Ответственность за это должны нести власть и общественность. После войны нам нужно организовать процесс таким образом, чтобы важные решения невозможно было принять непрозрачным образом, например, открытые общественные слушания, когда никто не может занести кому-то взятку.
"То есть это можно прописать в нормах и зонинге, и нужно пробовать строить такие процедуры и механизмы принятия решений в городе, которые не позволят недобросовестным застройщикам иметь лазейки, чтобы обойти их", — отмечает Дарья.
Запрос на временное жилье: каким оно должно быть?
Полномасштабное вторжение как никогда породило запрос на временное жилье для внутренних переселенцев — количество которых по последним данным достигло 4,9 млн человек. Созданием жилья для мигрантов занимались как местные власти, так и независимые архитекторы и их бюро.
По словам проектировщицы, опыт создания и пользования временным жильем в Украине можно считать успешным, однако он породил два важных вопроса:
- Может ли временное жилье быть удобным и комфортным?
- Что будет с домиками после того, как их покинут переселенцы?
"Это жилье с самого начала проектировалось как временное, поэтому определенный уровень неудобства вшит в его основе. Впрочем, если глобально, то эти проекты свою цель так или иначе выполнили. Надо понимать, что туда заезжали люди, не имевшие другого выбора", — говорит Дарья.
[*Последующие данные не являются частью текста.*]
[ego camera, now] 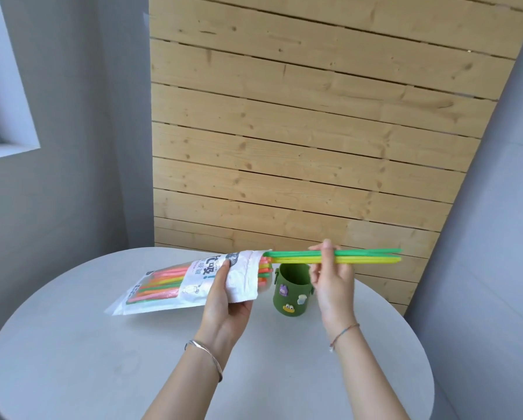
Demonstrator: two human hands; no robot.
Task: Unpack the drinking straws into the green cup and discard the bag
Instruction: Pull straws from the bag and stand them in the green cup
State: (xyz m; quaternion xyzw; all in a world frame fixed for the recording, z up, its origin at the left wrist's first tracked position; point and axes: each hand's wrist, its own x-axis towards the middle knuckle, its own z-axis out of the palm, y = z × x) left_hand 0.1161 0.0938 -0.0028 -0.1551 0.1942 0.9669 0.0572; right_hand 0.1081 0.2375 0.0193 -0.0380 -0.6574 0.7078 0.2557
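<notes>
Pinching a small bunch of green and yellow straws [366, 256] between thumb and fingertips, the right hand [330, 277] is holding them level in the air, its fingers closed on them near their middle. The straws are running sideways: their right ends are sticking out free past the hand, and their left ends are lying at the mouth of the bag [193, 283]. Whether those left ends are inside the mouth or just clear of it is hard to judge from this angle.

The left hand [227, 301] is gripping the bag from below near its open end, thumb on the printed front and fingers wrapped behind, clamped on the crumpled white plastic. The bag is hanging tilted above the left half of the table [102, 374], mouth raised toward the right and sealed bottom dipping toward the left edge. Pink, orange, yellow and green straws are showing through its clear window.

The green cup [292, 291] is standing upright on the table toward the far edge, between the two hands and directly under the held straws, not touching them. Small cartoon stickers are dotting its front.

A silver bangle [207, 354] is circling the left wrist and a thin string bracelet [343, 331] the right. A wooden plank panel [299, 131] is leaning behind the table.
</notes>
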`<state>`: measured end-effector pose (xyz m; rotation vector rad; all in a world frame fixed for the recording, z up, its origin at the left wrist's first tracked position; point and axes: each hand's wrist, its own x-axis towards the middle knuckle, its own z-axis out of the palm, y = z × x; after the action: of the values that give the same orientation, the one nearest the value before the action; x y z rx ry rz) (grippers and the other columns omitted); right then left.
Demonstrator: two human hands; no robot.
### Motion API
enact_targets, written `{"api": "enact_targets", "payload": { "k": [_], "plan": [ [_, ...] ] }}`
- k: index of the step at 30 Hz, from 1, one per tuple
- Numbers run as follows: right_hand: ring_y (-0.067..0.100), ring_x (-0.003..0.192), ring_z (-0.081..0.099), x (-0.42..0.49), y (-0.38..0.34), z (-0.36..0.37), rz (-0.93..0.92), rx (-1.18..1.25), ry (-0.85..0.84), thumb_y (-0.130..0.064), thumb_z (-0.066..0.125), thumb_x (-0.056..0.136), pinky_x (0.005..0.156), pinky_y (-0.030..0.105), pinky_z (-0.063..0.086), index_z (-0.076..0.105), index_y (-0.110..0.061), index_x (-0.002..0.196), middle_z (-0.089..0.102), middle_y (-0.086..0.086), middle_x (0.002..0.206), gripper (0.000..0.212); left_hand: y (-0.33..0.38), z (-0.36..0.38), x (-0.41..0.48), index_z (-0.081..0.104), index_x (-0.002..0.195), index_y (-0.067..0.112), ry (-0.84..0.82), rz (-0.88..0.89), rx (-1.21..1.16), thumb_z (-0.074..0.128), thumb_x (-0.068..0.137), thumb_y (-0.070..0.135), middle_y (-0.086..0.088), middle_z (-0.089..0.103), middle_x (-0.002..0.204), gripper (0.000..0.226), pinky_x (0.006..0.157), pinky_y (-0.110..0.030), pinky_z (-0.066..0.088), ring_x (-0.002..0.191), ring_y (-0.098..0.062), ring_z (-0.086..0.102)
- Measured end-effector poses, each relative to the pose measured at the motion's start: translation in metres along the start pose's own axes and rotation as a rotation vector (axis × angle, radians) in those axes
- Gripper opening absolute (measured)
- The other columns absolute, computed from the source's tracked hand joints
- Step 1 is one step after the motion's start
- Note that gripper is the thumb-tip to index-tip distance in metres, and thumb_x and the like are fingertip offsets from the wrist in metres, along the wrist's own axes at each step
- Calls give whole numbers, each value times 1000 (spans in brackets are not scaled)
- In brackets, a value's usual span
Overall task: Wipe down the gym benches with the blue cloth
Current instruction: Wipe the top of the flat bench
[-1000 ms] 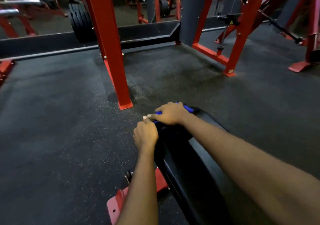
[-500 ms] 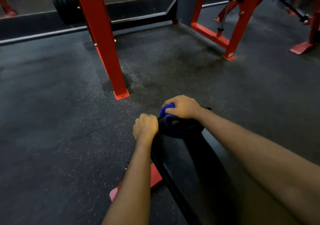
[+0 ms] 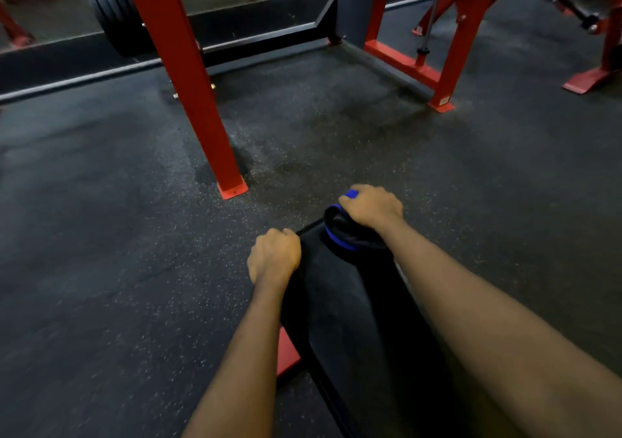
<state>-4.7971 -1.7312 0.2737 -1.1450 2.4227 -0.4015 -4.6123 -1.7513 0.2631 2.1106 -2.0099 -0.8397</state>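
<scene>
A black padded gym bench runs from the bottom of the view up to the middle. My right hand grips the bunched blue cloth at the bench's far end, fingers curled over it. The cloth looks dark with bright blue edges, and part of it is hidden under the hand. My left hand is curled round the bench's left edge near that same end.
A red steel upright stands on the speckled rubber floor just beyond the bench, left of centre. More red machine frames stand at the back right. A stack of black weight plates sits at the back left. A red bench foot shows below the pad.
My right hand has bunched the cloth and shifted it right, toward the bench's far right corner. My left hand has stayed on the left edge. The view has tilted down a little.
</scene>
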Motion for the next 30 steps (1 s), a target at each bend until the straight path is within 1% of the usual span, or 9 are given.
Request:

Добавляет, что вопрос удобства такого жилья решит возможность его переоборудовать. Когда человек понимает, что он не только пользуется пространством, но и имеет на него определенные права, его поведение кардинально меняется – он может чувствовать себя как дома.
Пример – проект социального жилья от чилийского архитектурного бюро Elemental SA, получивший Притцкеровскую премию 2016 года.
Это домики, построенные "наполовину" – они снабжены всеми необходимыми коммуникациями, впрочем, частично незавершенные. Семья переселенцев заезжает в такое жилье, а другую половину дома обустраивает по своему усмотрению.
"Это создает чувство принадлежности и дает людям ответственность за их жилье. Они начинают это пространство воспринимать как свой дом — влияют на него, могут принимать свои решения по его обустройству", — отмечает Дарья.
Чтобы временное жилье не превратилось в заброшенное пространство, с самого начала его нужно проектировать гибким: "После войны люди захотят вернуться в свои города, и эти временные дома останутся пустыми".
В идеале даже временное жилье должно взаимодействовать с контекстом и пространством города, добавляет Дарья Ожиганова. Ведь как и вся другая архитектура в городе, такое жилье будет влиять на жителей и их восприятие пространства. Социальное жилье не должно быть обособленным, чтобы переселенцы могли ассимилироваться и чувствовали себя такой же частью города, как и все остальные люди.